WORK INSTRUCTIONS
Repeat the data as given. Images do not go in the copy.

DATA PROVIDED

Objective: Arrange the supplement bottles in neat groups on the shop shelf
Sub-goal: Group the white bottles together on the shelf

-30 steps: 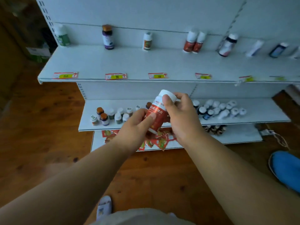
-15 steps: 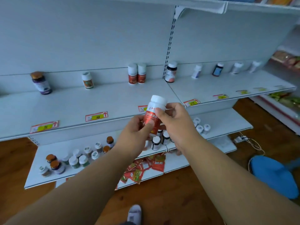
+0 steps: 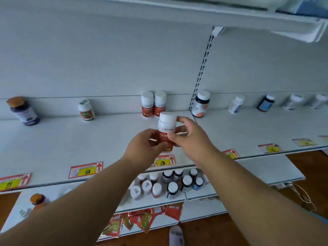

EXERCISE ANSWER
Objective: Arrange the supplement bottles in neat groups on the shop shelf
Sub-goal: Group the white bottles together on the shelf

-30 steps: 
-15 steps: 
+0 steps: 

No part of the exercise remains unanswered.